Start of Block
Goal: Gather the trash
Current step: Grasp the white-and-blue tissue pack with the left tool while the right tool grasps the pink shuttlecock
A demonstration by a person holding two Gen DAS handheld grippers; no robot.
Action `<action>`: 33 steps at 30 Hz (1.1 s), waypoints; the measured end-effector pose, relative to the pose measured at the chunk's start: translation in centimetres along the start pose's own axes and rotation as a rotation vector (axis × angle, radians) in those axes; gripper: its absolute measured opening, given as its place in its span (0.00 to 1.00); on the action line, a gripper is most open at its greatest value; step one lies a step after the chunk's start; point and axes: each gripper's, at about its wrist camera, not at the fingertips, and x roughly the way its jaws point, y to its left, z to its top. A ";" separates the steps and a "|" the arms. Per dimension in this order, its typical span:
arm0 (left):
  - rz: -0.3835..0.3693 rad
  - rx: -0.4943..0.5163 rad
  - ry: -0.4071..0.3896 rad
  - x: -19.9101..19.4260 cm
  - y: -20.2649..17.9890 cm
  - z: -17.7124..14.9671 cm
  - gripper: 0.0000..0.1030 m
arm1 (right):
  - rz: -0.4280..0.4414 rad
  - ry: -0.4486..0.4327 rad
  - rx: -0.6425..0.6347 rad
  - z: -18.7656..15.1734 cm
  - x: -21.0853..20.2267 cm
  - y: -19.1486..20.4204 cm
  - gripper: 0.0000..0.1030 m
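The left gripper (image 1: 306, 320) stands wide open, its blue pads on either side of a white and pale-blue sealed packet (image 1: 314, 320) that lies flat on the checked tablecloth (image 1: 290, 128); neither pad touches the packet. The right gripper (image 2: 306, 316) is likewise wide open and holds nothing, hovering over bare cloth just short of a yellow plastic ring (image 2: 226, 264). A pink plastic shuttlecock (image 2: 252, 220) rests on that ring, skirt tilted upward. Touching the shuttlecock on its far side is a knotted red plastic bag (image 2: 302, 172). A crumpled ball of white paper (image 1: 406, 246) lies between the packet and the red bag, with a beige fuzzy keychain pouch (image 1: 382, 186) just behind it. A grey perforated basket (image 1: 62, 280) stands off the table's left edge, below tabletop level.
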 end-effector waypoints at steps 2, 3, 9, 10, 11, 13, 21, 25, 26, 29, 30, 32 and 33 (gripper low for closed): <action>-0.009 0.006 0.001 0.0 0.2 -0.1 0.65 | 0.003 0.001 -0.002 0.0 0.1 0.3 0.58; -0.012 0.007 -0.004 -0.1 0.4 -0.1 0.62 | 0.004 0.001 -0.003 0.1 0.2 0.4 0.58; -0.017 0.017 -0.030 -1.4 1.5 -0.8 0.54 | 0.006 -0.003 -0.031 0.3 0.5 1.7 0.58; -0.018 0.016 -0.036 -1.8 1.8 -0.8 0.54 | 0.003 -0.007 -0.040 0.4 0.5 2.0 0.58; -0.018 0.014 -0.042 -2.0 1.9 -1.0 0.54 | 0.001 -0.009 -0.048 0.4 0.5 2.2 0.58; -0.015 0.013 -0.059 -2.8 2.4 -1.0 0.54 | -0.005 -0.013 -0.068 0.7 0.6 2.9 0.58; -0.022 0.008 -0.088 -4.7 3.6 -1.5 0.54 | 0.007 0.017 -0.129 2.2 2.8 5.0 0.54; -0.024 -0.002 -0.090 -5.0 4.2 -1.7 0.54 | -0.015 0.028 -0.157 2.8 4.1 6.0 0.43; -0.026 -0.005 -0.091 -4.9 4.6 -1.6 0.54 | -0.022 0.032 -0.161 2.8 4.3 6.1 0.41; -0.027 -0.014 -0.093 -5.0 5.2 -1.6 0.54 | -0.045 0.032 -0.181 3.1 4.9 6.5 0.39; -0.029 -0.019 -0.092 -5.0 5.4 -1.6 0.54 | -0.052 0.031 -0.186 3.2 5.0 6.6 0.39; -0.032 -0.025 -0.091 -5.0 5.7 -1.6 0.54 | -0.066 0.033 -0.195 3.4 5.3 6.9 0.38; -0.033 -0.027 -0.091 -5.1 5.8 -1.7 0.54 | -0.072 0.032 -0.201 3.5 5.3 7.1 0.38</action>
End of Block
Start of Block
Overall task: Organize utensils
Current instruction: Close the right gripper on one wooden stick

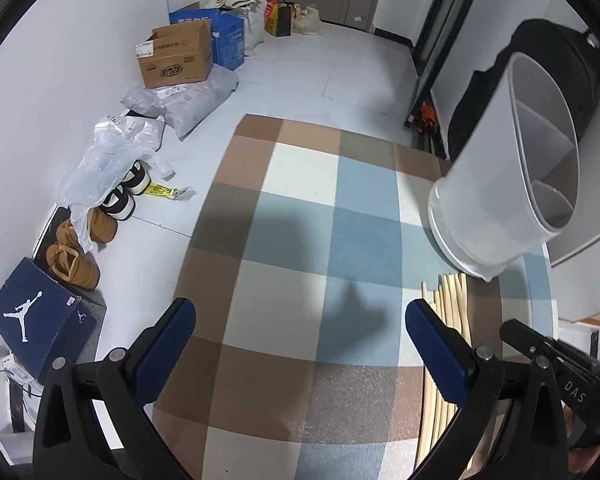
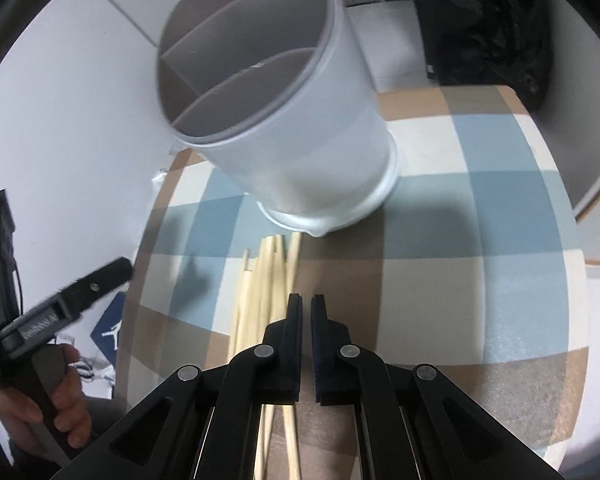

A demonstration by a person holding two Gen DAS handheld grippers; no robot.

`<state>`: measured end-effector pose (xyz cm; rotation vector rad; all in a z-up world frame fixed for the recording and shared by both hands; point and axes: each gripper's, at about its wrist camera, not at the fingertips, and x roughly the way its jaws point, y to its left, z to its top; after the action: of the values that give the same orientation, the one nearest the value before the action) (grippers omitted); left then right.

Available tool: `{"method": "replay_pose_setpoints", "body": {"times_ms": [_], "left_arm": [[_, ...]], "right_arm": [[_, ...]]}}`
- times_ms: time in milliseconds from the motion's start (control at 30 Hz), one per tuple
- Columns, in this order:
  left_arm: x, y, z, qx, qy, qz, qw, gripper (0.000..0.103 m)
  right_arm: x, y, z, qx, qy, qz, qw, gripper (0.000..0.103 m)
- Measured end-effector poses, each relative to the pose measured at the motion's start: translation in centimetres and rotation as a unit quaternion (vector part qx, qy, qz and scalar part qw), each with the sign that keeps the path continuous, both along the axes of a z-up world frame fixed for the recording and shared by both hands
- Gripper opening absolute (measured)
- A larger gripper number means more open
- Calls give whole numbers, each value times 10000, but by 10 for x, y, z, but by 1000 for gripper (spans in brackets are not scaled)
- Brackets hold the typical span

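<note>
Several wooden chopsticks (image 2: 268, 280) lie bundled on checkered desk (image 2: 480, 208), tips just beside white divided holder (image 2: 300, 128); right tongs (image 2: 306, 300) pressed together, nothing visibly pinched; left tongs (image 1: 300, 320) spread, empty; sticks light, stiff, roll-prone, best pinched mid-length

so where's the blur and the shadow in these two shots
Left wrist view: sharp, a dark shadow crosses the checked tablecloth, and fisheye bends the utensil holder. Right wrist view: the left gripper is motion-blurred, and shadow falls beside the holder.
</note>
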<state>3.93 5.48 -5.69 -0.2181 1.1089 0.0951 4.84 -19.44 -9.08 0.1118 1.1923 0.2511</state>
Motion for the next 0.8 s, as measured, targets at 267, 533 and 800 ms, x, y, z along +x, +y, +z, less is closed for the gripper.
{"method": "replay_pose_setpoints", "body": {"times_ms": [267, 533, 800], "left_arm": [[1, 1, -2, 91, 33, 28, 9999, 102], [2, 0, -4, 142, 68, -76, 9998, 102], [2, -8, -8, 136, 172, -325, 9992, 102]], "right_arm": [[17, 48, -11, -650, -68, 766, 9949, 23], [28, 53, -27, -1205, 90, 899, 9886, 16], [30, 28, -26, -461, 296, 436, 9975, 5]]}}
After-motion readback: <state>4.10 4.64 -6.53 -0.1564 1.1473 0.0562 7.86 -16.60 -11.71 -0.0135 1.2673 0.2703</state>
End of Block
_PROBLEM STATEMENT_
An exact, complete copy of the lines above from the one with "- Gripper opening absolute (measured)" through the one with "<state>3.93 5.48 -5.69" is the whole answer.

_ANSWER SPACE_
- Gripper opening absolute (measured)
- A larger gripper number means more open
- Calls give whole numbers, each value times 10000, but by 10 for x, y, z, but by 1000 for gripper (spans in brackets are not scaled)
- Brackets hold the typical span

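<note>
Several wooden chopsticks (image 2: 268, 280) lie bundled on checkered desk (image 2: 480, 208), tips just beside white divided holder (image 2: 300, 128); right tongs (image 2: 306, 300) pressed together, nothing visibly pinched; left tongs (image 1: 300, 320) spread, empty; sticks light, stiff, roll-prone, best pinched mid-length

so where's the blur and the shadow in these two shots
Left wrist view: sharp, a dark shadow crosses the checked tablecloth, and fisheye bends the utensil holder. Right wrist view: the left gripper is motion-blurred, and shadow falls beside the holder.
</note>
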<state>3.93 5.48 -5.69 -0.2181 1.1089 0.0951 4.84 -19.44 -9.08 0.1118 1.1923 0.2511</state>

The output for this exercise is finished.